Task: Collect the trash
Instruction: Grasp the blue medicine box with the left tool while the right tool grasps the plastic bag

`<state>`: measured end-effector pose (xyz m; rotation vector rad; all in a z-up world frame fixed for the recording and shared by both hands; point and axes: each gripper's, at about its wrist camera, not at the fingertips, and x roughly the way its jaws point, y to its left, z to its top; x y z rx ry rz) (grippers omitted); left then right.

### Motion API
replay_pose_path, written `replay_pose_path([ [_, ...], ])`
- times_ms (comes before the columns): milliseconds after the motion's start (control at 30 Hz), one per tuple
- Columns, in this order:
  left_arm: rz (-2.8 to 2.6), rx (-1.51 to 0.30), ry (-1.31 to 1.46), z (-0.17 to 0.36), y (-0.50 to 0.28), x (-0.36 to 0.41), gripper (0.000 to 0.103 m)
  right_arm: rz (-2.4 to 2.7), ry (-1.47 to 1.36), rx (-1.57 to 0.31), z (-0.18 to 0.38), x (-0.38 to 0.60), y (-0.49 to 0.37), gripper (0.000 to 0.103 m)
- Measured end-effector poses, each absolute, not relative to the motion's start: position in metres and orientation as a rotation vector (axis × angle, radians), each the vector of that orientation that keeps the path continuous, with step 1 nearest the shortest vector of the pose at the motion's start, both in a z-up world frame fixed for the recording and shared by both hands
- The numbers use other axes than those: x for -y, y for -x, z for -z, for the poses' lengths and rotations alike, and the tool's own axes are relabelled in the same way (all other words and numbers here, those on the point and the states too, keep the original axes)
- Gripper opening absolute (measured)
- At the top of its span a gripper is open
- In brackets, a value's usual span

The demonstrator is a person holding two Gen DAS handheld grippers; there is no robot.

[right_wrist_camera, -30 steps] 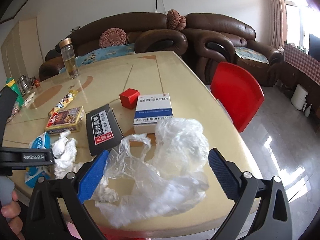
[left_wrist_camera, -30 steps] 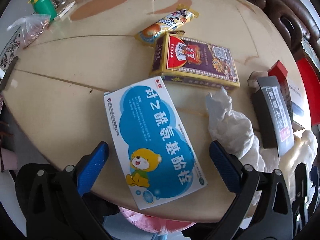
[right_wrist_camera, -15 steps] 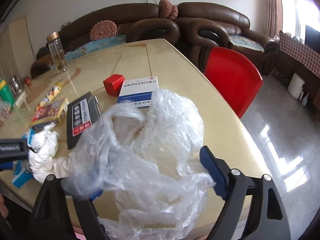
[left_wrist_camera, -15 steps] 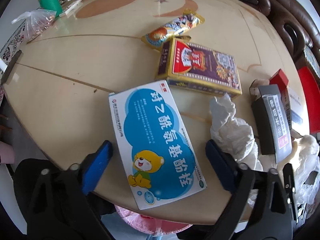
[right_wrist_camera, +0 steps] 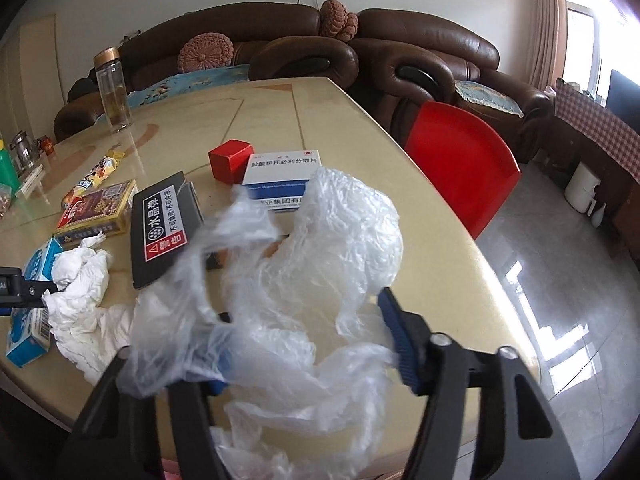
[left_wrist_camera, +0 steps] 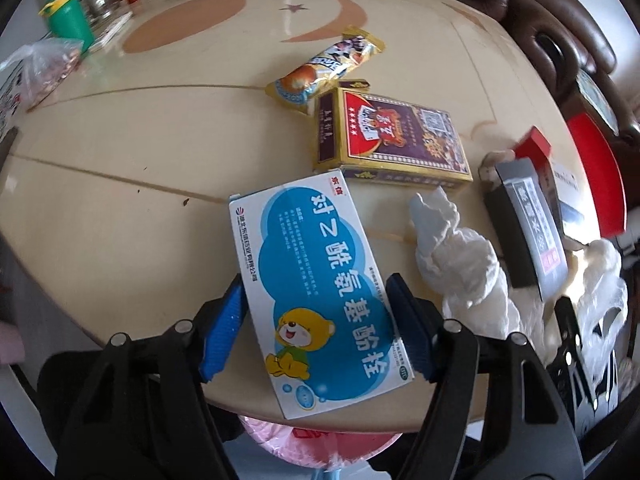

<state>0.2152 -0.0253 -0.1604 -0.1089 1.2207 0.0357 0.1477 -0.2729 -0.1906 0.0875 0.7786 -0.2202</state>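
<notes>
The left gripper (left_wrist_camera: 316,320) pinches the blue box (left_wrist_camera: 316,284) at the table (left_wrist_camera: 120,184) edge, while the right gripper (right_wrist_camera: 308,344) sits half-closed round the bag (right_wrist_camera: 296,280), perhaps not gripping, so that slack film could slide free.

The right gripper (right_wrist_camera: 310,344) had its jaws partly apart with a crumpled clear plastic bag (right_wrist_camera: 296,280) bunched between and over them. On the beige surface (right_wrist_camera: 280,116) behind the bag lay a white-and-blue medicine box (right_wrist_camera: 280,170) touching a small red box (right_wrist_camera: 230,165); left of it, a black box (right_wrist_camera: 164,228) and crumpled white tissue (right_wrist_camera: 80,296).
</notes>
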Motion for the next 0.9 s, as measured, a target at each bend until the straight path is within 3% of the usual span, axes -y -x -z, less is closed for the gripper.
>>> replay_pose_path([
  [100,0.003,-1.212,0.085,0.161,-0.212,0.025,0.068,0.233,-0.074,-0.773,0.188,0.271,-0.147,0.041],
  [233,0.052,-1.193,0.089,0.161,-0.208,0.02,0.068,0.237,-0.095,-0.759,0.184,0.275,-0.144,0.035],
  [900,0.138,-0.977,0.005,0.119,-0.181,0.016,0.065,0.2,0.0,-0.597,0.137,0.238,-0.128,0.034],
])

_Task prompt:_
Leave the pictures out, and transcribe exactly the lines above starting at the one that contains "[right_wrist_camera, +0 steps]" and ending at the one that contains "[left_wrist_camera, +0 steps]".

_Output:_
[right_wrist_camera, +0 steps] 
[left_wrist_camera, +0 steps] 

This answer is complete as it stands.